This week we received notification from the EU that the LDBC project has been granted. We think this is great news. The LDBC project (is a STREP and will run until Q2 2015. LDBC stands for Linked Data Benchmark Council, and linked data here of course comprises RDF data management, but also includes the emerging class of graph database systems.

The mission of the LDBC project is to establish a long-term independent association among RDF and Graph database companies that define benchmarks, specify benchmarking practices and publish officially vetted benchmark results. Beyond the project partners, many commercial vendors of RDF and Graph database systems have already expressed their interest in joining this council (once we have founded the legal entity.. it will take a few months still).

The motivation behind the project is to show the strengths (and weaknesses) of RDF and Graph database technologies to the wider IT community pondering the adoption of these technologies, by enabling comparisons between the various products but also with established relational database technologies. Also, by establishing competition on these benchmarks LDBC aims to foment technical progress in the RDF and Graph database systems.

The LDBC project partners include for the RDF database community Ontotext and Openlink; from the graph database side there is Neo Technologies (of neo4j fame) and Sparsity is indirectly involved through academic project partner UPC (Barcelona). Other project partners are University of Innsbruck, FORTH, VU University Amsterdam and Technical University Munich (TUM). The academic partners will help to provide the council with an initial set of benchmarks.

The technical topics of interest for benchmarking are:

  • complex analytical queries for both graph and RDF
  • graph analysis algorithms and traversals
  • large-scale reasoning on RDF data
  • transaction performance
  • systems support for data integration and provenance

The use-case scenarios for these are:

  • social networking (e.g. marketing companies)
  • dynamic publishing (e.g.

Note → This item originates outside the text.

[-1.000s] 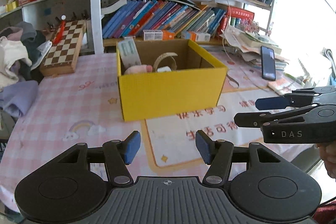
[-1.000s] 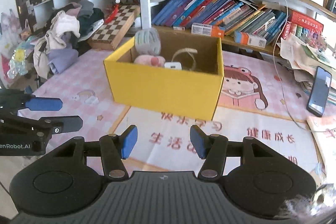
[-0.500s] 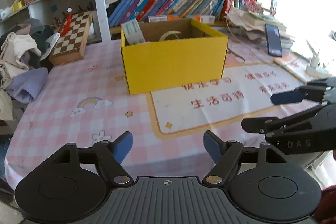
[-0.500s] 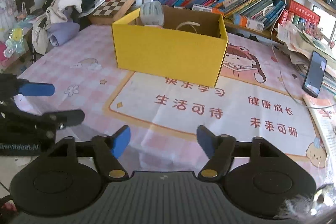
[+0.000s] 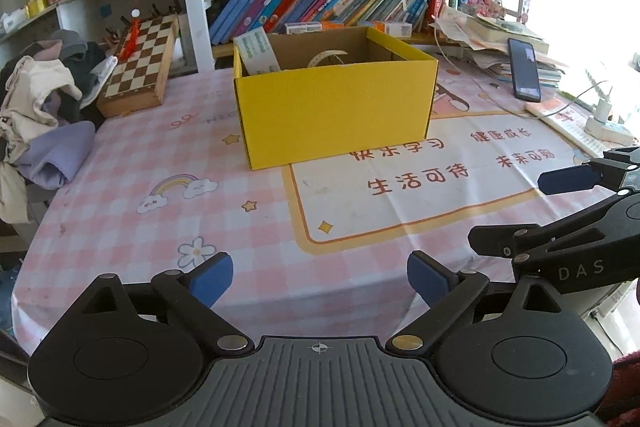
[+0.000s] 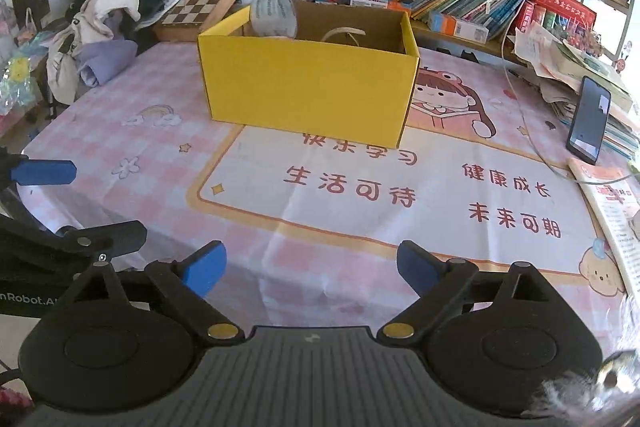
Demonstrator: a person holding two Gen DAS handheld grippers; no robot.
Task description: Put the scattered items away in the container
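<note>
Left wrist view: your left gripper (image 5: 320, 277) is wide and empty; the right gripper (image 6: 311, 264) is too. The yellow cardboard box (image 5: 336, 111) sits at 12 o'clock, well apart, with a tissue pack (image 5: 257, 52) and tape roll (image 5: 326, 56) inside. Risk: drifting to 2 o'clock snags the charging cable (image 6: 520, 99) or knocks the phone (image 6: 590, 120).

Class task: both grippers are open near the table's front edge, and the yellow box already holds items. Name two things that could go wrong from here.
1. The grey roll stands above the rim at one corner of the yellow box; a knock might tip it out.
2. The left gripper and right gripper sit side by side, so they could collide if swung carelessly.
</note>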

BBC)
  • telecommunication network analysis
  • bioinformatics data integration (e.g. OpenPhacts)

LDBC interacts with users of Graph and RDF technologies through is Technical User Community (TUC), and the TUC is having its first users workshop in Barcelona next week Nov19+Nov20 (http://www.ldbc.eu:8090/display/TUC/First+TUC+meeting+Nov+2012) on the premises of UPC. The main take-away for users to engage with the TUC is to influence the benchmarking agenda of the LDBC. Talk to us, and RDF vendors might start competing in how to best solve your problems! Even if the Barcelona meeting is too short notice, please drop a note if you want to be involved in the TUC or know people who should.

Finally, please fill in the questionnaire (http://goo.gl/PwGtK) to tell us about your usage (problems) with RDF (or graph) database technologies. We will be looking at the questionnaire results that we have received by Friday November 16 to help set the agenda in the users meeting, so if you want to contribute already this week, that would be highly appreciated.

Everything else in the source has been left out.